I've been preoccupied with cooking legumes for about the past year. Fortuitously, in the middle of that period, I got to spend a couple weeks in Bangalore eating lots of beans. I left there with wonderful memories of my favorite bean dish, dal mahkani, a spiced butttery, tomatoey mix of urad dal and kidney beans. Drawers in our kitchen now overflow with masoor dal, lentils, kidney beans, navy beans, black and white chana, black eyed peas, black beans, etc. Beans are a big part of our diet.
This exploration into beans started when Indian coworkers tried to impress upon me the importance of a pressure cooker. After some practice with one (I use a Faygor 8 qt stainless steel) I realized there is a loooong way to go between the doneness of a canned bean and overcooking to mush. Canned beans are ok, I used to be a big fan of Bush's. But a truly silky smooth bean needs a lot of extra cooking.
Here's my tips on beans:
1. My favorite weeknight method: Pressure cooker, most beans about 8 minutes, lentils less. I use 720 g water (3C) / 200 g beans (1C, unsoaked, I almost always forget to soak beans) and about 10 g salt, often I use a source of pork too, most of the time just a slice of bacon.
2. I fully cook beans before other ingredients are added.
3. I also slow cook beans, but NOT in a slow cooker. I never have luck with a slow cooker, chalky. Instead my slow cooker is the oven. In a tightly covered cast iron dutch oven, I use beans, water, salt and a source of fat, often a few strips of bacon and bake at 220F for 3-4 hours. Beans this way are sublime, perfectly smooth. I've done black eyed peas and navy this way. I've even cooked pulled pork on top of beans. Also pretty perfect.

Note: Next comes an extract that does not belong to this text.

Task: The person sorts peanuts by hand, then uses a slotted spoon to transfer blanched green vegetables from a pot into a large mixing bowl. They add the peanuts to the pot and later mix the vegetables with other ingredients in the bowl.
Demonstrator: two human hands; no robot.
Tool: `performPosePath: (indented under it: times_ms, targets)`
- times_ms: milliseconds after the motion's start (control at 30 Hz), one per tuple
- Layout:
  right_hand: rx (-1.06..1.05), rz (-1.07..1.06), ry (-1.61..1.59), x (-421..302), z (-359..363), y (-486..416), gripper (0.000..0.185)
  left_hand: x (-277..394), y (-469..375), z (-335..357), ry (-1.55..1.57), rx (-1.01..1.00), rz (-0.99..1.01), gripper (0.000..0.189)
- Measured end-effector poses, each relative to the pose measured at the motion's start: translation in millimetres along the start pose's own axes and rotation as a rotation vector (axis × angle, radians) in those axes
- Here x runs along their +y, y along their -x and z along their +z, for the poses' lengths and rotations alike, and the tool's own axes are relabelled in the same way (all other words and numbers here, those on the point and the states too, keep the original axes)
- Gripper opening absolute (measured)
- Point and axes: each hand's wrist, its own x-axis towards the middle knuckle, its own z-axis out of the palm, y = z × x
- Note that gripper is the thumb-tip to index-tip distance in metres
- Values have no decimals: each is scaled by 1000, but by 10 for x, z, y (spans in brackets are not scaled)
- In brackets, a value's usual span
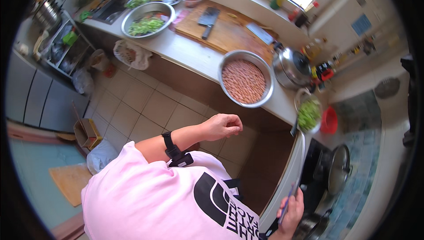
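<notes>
My left hand (pixel 222 127) hangs over the floor in front of the counter, its fingers curled in loosely and nothing seen in them. Beyond it, a steel basin (pixel 223 89) of pinkish-brown peanuts or beans (pixel 244 81) stands at the counter's edge. At the lower right, my right hand (pixel 291 208) grips the blue handle of a long, thin metal utensil (pixel 300 162). Its shaft runs up beside the hob (pixel 313 170); I cannot tell its kind. Near its far end is a bowl of chopped green vegetables (pixel 308 115).
A cleaver (pixel 209 18) and another flat blade (pixel 260 33) lie on the wooden chopping board (pixel 228 38). A steel pot (pixel 291 66) stands beside it. Farther left is a basin (pixel 125 25) of chopped greens. A lidded pan (pixel 339 170) sits on the hob, with another pan (pixel 311 226) nearer me.
</notes>
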Motion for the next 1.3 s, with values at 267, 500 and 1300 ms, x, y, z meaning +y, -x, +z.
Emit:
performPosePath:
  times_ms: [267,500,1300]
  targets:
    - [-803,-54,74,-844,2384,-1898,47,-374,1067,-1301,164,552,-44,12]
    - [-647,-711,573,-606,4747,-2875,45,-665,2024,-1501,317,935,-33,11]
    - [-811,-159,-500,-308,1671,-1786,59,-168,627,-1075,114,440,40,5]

4. Chickpeas are bullet proof. I see no other way than a pressure cooker, high setting, a good 30 minutes for a properly done chickpea (then conversion to chana masala is easy). The outer skin may burst, but still need to taste to know if it's done.
Here's some recent oven preps:
After 4h, the beans are perfectly tender. I added molasses, mustard, brown sugar and some ketchup for perfect baked beans.
Here's a pork shoulder with salt and pepper on a mound of black eyed peas. The meat to bean ratio was kind of ridiculous, but anyway, in the oven at 325F.
Affter about 4 hours, the beans were perfect and meat fell apart. We piled this on crisped tortillas for a kind of nachos meal.